38 In principle, I think that it was open to Lindores to act as they did. G M Baden Pty Ltd furnished a quotation for repair in the sum of $1,102,677 inclusive of GST. That was assessed by an independent expert, Mr Paul Kiem. In his opinion the repair quotation may have been "very much underquoted". He thought that the crane was a total loss with a salvage value of $100,000. However, and perhaps incongruously at first sight, Mr Kiem thought that the crane could have been rebuilt "in house" for $680,000. However, on analysis, I think that what he meant to say was that it could be rebuilt by a skilled organisation in its spare time, costing parts and labour on an in-house rather than on a retail basis. In other words, I think, he was saying that with the time and the skills and the access to spare parts to do so Baden could have rebuilt the crane and sold it at a profit. But even this may not be correct, because I do not think that Mr Kiem's opinion took account, in calculating the likely profit, of the salvage value of the crane. However, it is not necessary to reach a concluded view on this because I do not think that the evidence overall justifies the conclusion that Lindores acted unreasonably in acquiring a new crane and selling off the wreck for salvage. There are a number of reasons why this is so.
39 First, the assessment of repair costs is not on the evidence overstated; and indeed there is evidence that it may have been substantially understated.
40 Second, the assessment of repair costs was not so disproportionate to the cost of the new crane ($1,405,486 excluding GST) as to make it clearly unreasonable for Lindores to take the course of replacement: particularly when the salvage figure is taken into account against the cost of the new crane.
41 Third, if Lindores had taken the course of repairing the crane, there would have been inevitably a claim for loss of earnings or for the hire of a replacement crane.
42 Fourth, there was evidence that the replacements and repairs may well have had an adverse effect on the reliability of the crane: something that, in a competitive market, Lindores were undoubtedly and (in my view) understandably anxious to avoid.
43 At the end the question is whether or not Lindores acted reasonably. In my judgment, for the reasons I have indicated, they did.
44 The remaining question is that of "new for old".
45 The crane was about seven months old when the accident occurred. It was replaced with a new crane. There is no evidence as to the work that the crane had performed or as to its condition or likely useful life at the time the accident occurred.

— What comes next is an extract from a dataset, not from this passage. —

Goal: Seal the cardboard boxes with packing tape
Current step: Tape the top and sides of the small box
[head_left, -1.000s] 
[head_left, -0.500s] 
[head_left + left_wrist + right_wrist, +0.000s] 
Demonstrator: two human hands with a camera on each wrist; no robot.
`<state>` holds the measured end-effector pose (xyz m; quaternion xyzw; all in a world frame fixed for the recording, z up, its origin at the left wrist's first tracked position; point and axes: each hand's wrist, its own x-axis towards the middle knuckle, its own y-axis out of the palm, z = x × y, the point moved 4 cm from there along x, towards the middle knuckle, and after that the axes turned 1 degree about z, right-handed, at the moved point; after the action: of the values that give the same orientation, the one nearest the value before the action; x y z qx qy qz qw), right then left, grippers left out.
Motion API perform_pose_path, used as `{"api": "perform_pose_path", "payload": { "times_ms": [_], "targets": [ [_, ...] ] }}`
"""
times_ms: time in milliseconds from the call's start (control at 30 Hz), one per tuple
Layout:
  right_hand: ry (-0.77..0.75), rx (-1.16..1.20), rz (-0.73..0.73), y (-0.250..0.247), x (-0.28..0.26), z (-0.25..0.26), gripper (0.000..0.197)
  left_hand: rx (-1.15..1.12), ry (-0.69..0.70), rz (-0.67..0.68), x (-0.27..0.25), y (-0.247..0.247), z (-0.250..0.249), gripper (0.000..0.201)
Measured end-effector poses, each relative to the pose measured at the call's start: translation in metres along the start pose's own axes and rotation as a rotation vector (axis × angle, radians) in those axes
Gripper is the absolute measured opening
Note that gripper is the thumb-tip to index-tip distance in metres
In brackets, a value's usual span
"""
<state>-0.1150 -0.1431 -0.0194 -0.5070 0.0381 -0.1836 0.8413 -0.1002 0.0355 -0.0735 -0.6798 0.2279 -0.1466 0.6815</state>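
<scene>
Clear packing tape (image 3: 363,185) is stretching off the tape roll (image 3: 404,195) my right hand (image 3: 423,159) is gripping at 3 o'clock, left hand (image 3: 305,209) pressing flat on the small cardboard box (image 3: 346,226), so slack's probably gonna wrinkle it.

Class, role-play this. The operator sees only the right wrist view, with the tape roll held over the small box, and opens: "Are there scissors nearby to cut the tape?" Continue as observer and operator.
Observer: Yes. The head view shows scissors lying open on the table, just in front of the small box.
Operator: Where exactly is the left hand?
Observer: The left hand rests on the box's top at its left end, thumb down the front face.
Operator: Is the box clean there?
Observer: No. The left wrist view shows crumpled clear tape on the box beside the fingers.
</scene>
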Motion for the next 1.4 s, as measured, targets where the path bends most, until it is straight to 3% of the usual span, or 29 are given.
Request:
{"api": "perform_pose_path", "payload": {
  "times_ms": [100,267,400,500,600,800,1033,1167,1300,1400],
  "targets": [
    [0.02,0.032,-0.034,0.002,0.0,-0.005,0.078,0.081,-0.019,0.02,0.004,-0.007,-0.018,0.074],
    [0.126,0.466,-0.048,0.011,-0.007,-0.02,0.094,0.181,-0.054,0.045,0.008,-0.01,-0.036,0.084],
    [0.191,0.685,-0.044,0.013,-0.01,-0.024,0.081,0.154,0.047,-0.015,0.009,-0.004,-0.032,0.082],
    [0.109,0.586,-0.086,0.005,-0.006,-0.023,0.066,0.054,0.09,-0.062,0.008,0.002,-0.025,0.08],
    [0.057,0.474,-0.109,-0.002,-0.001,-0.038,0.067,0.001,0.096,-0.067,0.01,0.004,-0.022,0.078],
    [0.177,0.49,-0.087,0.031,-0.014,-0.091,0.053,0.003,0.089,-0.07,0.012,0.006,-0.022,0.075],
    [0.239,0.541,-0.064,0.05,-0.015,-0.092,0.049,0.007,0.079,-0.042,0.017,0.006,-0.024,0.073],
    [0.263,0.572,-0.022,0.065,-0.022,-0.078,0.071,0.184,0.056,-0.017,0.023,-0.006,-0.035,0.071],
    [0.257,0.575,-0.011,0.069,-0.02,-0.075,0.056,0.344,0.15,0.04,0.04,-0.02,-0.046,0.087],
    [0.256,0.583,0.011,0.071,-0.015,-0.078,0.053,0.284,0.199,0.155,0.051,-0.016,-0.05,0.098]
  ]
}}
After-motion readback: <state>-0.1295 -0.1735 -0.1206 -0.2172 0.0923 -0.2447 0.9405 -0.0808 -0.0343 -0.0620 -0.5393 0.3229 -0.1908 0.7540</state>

46 Mr Kiem said the crane would depreciate by about 20 per cent in its first year of service. There is no evidence to the contrary. I think that the assessment of Lindores' loss must take into account that what was lost had depreciated in value. If Lindores chose to replace the crane with a new crane, the benefit of the extra life (or longer depreciation) accrues to it. The burden of that should not be borne by Jacap.
47 In principle, the function of damages is, so far as money can do it, to put the injured party in the position that it would have been in but for the wrong. Where what is lost or damaged is personal property, then the assessment of damages must take account of the estimate of value of the property at the time of the wrong. In the present case, the choice of Lindores (or, if it be the case, the choice of their insurers) to replace the crane with a new one is not something for all of which, by reference to the compensatory function of damages, Jacap should be responsible.
48 Lindores' claim included some $70,885.23 for repair estimates and related expenses. There was no dispute as to those amounts.
49 I should note that it was not submitted for Jacap that, if Lindores were held in principle entitled to recover on the basis of replacement rather than repair, the value of the replacement crane was an inappropriate starting point. It was not submitted that the appropriate starting point was or should have been the purchase price of the (damaged) crane. Jacap's attack was directed at the principle, not at the mechanics, of quantification.